WORK ORDER:
Write out exactly, and only, the lines below from the line with "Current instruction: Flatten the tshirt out" through the line with "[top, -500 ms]"; pictures do not belong in the copy.

DATASET EXCERPT:
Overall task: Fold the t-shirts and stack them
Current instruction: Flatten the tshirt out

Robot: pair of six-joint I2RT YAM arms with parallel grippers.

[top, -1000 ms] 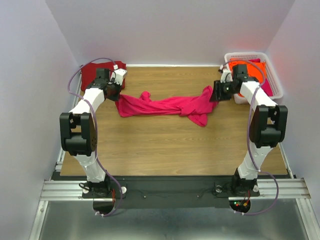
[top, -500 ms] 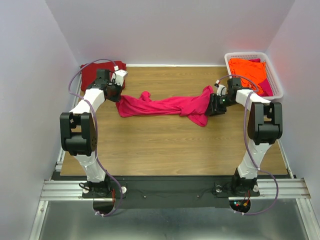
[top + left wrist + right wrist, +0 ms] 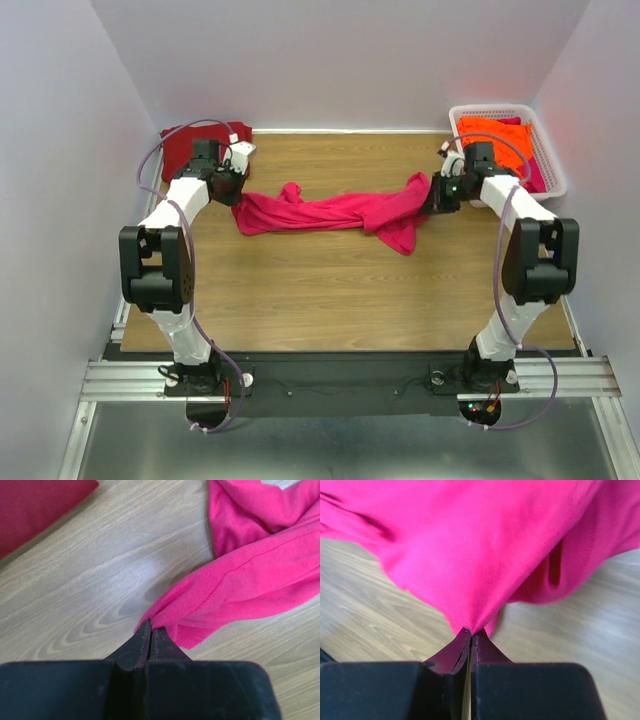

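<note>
A bright pink-red t-shirt point(image 3: 330, 211) lies stretched and bunched across the far half of the table, between both arms. My left gripper point(image 3: 235, 190) is shut on its left end; in the left wrist view the fingertips point(image 3: 149, 628) pinch a hem of the shirt point(image 3: 240, 575). My right gripper point(image 3: 432, 195) is shut on its right end; in the right wrist view the shirt point(image 3: 470, 545) hangs from the fingertips point(image 3: 470, 632). A folded dark maroon-red t-shirt point(image 3: 185, 145) lies at the far left corner and shows in the left wrist view point(image 3: 35, 505). Orange t-shirts point(image 3: 495, 140) fill the basket.
A white latticed plastic basket point(image 3: 552, 160) stands at the far right corner, close to my right arm. The wooden table point(image 3: 330, 290) has walls on the left, right and far sides.
My right gripper dipped forward and left toward the shirt's right end, then drew back to the right and up with the cloth. The left arm has stayed in place.
</note>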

EXPECTED ANSWER:
Current instruction: Flatten the tshirt out

Robot: pair of six-joint I2RT YAM arms with parallel grippers.

[top, -1000 ms] 
[top, -500 ms] 

Nothing more belongs to this exercise.